On Tuesday (September 3), the Washington, D.C.-based Financial Integrity Network (FIN) published its prepared testimony for a special hearing (titled “Human Trafficking and its Intersection With the Financial System”) of the U.S. Senate Committee on Banking, Housing, and Urban Affairs (aka “Senate Banking Committee”).
FIN™ “delivers an array of strategic, advisory, and technical services to a diverse and select group of governments, financial institutions, and sectoral clients,” and it helps “to design and implement best-in-class strategies, policies, and controls to protect against the full range of illicit financing threats.” It collects information and uses relationships with security stakeholders “to identify and disrupt illicit actors around the world.”
In Tuesday’s hearing, which is being conducted by the subcommittee on National Security and International Trade and Finance, FIN’s Vice President for Product Development and Services, David Murray, will be giving testimony.
Murray makes “three recommendations to disrupt human trafficking organizations by increasing financial transparency,” one of which is connected with crypto:
Strengthen cryptocurrency regulations by creating a new class of financial
institution: virtual asset transaction validators. For these essential actors
in cryptocurrency transactions, such a regulatory regime would emphasize
counterparty financial institution due diligence. The lack of systemwide financial crimes compliance (FCC) governance for some existing
cryptocurrencies allows criminals space to operate and makes it difficult for
the United States to isolate rogue service providers from the U.S. financial
Murray wants the U.S. Congress to “create a new class of financial institution under the BSA to cover firms involved in convertible virtual currency transactions: virtual asset service providers (VASPs), which are firms involved in convertible virtual currency transactions.” He goes on to say that “VASPs should include cryptocurrency service providers that are already covered by the BSA as well as virtual asset services that currently fall outside the scope of the BSA.”
FIN is concerned that virtual assets (an asset class that includes convertible virtual currencies such as Bitcoin) are “vulnerable to illicit finance because they offer rapid and irrevocable settlement and the potential for anonymity.”
Murray says that there is currently insufficient regulation around VASPs:
Some VASPs are currently
regulated as money transmitters under the BSA. Others are not regulated at all.
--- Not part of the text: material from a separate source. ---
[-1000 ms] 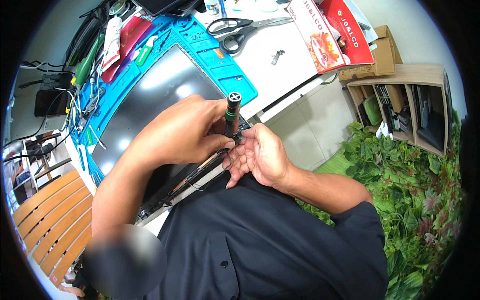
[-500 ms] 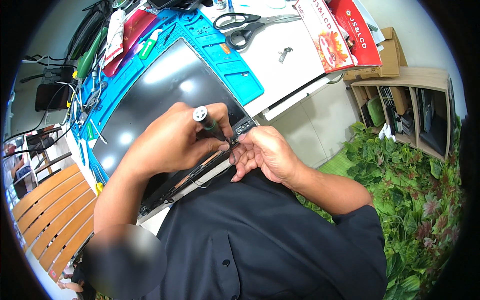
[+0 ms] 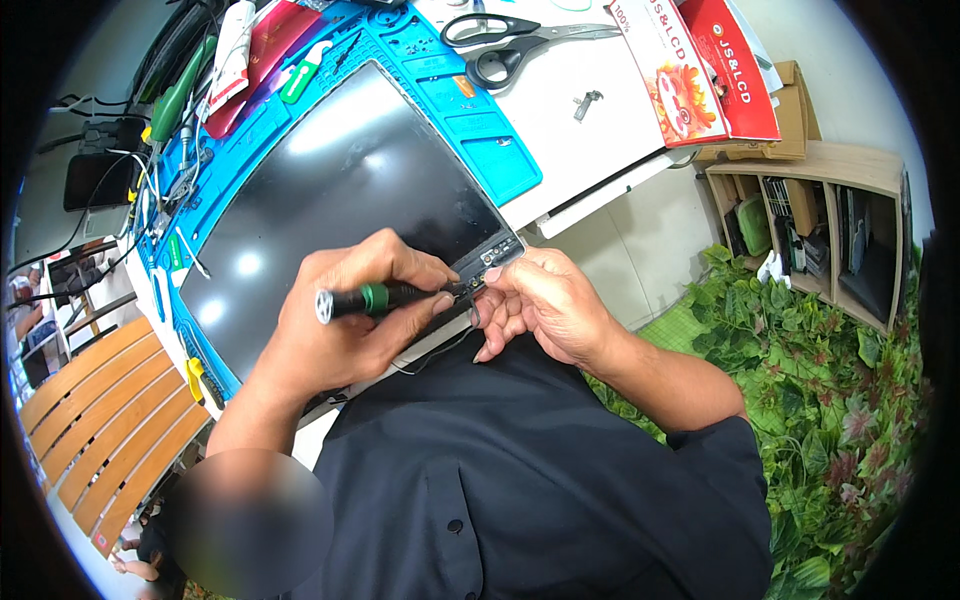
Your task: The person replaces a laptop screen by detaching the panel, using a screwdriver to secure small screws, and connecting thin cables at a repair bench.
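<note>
My left hand (image 3: 365, 315) grips a black screwdriver (image 3: 345, 305) with a green band and silver cap, tilted low with the cap toward the left and the front end at a small dark assembly (image 3: 470, 282) on the near edge of a dark screen panel (image 3: 335, 180). My right hand (image 3: 540, 305) has its thumb pressed on that edge at the right, its fingers curled underneath near a thin dark cable. What exactly the fingers grip is partly hidden. The panel lies on a blue repair mat (image 3: 485, 140).
Scissors (image 3: 500, 65), a small metal piece (image 3: 588, 105) and a red box (image 3: 735, 90) are on the white table (image 3: 555, 140). Cables and tools crowd the left, with yellow-handled pliers (image 3: 195, 375). A wooden chair (image 3: 100, 420), a shelf (image 3: 800, 225) and artificial foliage (image 3: 820, 400) flank me.
The screwdriver has swung from upright to a low tilt toward the left, and my left hand has moved down with it. More of the panel shows; my right hand stays at its edge.
</note>
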Action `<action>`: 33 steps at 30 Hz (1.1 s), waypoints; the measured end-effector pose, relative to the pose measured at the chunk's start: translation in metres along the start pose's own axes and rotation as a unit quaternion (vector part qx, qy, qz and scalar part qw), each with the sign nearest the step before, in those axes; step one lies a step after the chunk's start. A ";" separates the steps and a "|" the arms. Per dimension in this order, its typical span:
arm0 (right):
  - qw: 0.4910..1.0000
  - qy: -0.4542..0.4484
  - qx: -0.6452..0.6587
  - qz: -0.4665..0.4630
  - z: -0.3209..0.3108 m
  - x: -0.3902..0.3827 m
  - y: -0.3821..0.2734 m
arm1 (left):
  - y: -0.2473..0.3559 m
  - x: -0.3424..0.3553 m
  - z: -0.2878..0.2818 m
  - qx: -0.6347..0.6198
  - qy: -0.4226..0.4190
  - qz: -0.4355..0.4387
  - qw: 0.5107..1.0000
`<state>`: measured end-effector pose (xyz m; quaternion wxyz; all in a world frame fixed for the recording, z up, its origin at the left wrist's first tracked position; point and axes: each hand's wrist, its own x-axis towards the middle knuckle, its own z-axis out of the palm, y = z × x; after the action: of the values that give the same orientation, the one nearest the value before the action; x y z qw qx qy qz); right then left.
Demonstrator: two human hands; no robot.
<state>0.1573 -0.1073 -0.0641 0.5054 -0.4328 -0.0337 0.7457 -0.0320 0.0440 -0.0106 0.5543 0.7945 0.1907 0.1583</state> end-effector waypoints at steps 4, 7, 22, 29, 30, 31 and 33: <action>1.000 -0.005 0.003 -0.002 -0.002 -0.002 0.002 | -0.004 -0.013 0.012 0.041 0.035 0.032 0.998; 1.000 -0.013 0.002 -0.007 -0.004 -0.003 0.004 | -0.006 -0.016 0.019 0.066 0.053 0.032 0.996; 0.997 -0.043 0.040 -0.055 -0.009 -0.009 0.019 | 0.002 -0.012 0.019 0.085 0.036 0.063 0.994; 0.997 -0.036 0.034 -0.066 -0.010 -0.008 0.024 | 0.004 -0.007 0.021 0.087 0.033 0.068 0.993; 0.997 -0.033 0.033 -0.069 -0.010 -0.007 0.024 | 0.006 -0.007 0.021 0.089 0.028 0.065 0.993; 0.996 -0.031 0.031 -0.072 -0.009 -0.007 0.024 | 0.007 -0.006 0.020 0.092 0.024 0.062 0.994; 0.996 -0.026 0.023 -0.076 -0.008 -0.007 0.024 | 0.007 -0.006 0.020 0.092 0.022 0.060 0.994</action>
<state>0.1466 -0.1276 -0.0764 0.5695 -0.3976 -0.0623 0.7167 -0.0266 0.0225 -0.0112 0.4644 0.8483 0.1686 0.1908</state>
Even for those VASPs currently regulated as money transmitters, the regulations are
insufficient to protect virtual assets from exploitation. VASPs should be regulated
based on the particular service or services that they provide, with an emphasis on
promoting system-wide governance to prevent bad actors from establishing VASPs
and connections to the international financial system.
Murray believes that various types of VASPS could (and should) be doing more to discourage/prevent illicit finance:
- Virtual Asset Exchangers: “Virtual asset exchangers dealing in convertible virtual currencies are currently regulated as money services businesses (MSBs) under the BSA. Virtual asset exchangers are required to keep records, maintain effective AML programs, and file SARs. They also should be required to establish risk-based customer identification programs and to conduct customer due diligence (CDD), because the transaction-based customer identification requirements currently in place under the existing MSB regime are insufficient to mitigate risk for account-based products and services.”
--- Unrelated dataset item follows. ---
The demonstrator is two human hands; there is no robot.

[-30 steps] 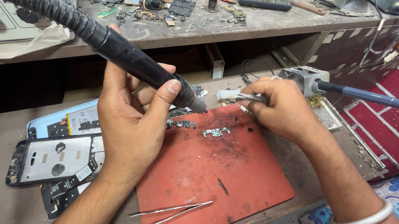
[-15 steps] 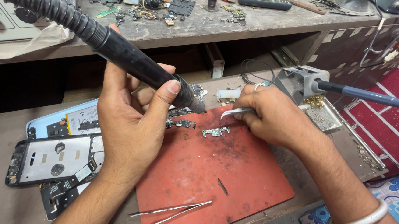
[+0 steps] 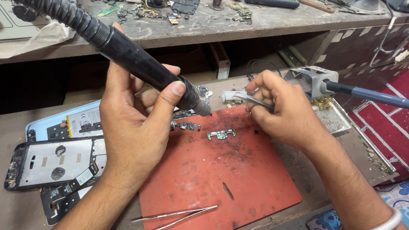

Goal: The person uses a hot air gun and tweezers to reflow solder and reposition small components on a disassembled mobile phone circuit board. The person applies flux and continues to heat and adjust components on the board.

- Virtual Asset Issuers: “The initial issuance of virtual assets, including the initial offering a virtual coin, is money transmission under the BSA when an asset issuer sells a convertible virtual currency. Virtual asset issuers should be subject to the same requirements as virtual asset exchangers, with a special emphasis on conducting enhanced due diligence on virtual asset buyers that are financial institutions, because virtual asset issuers are well positioned to play a strong governance role when creating new virtual assets.”
- Virtual Asset Custody Services: “Virtual asset custody services hold funds on behalf of customers and are currently MSBs under the BSA. Virtual asset custody services are required to keep records, maintain effective AML programs, and file SARs. They also should be required to establish riskbased customer identification programs and to conduct CDD, because the transaction-based customer identification requirements currently in place under the existing MSB regime are insufficient to mitigate risk for account-based products and services.”
- Virtual Asset Transaction Validators: “Virtual asset transaction validation – known alternatively as mining – is not currently regulated under the BSA, but virtual asset transaction validators could be gatekeepers for virtual asset systems if they are brought into the scope of the BSA. At minimum, virtual asset transaction validators should be required to govern participation in their validation systems, with well-designed programs for vetting the issuers, exchangers, and custodians that they serve.”
- Non-Custodial Virtual Asset Wallets: “Personal ownership and use of non-custodial wallets are not currently regulated under the BSA. Strong consideration should be given to prohibiting virtual asset transaction validators from allowing noncustodial wallets to transact through their systems. Non-custodial wallets also should be subject to border declaration requirements, just as cash and other bearer instruments are.”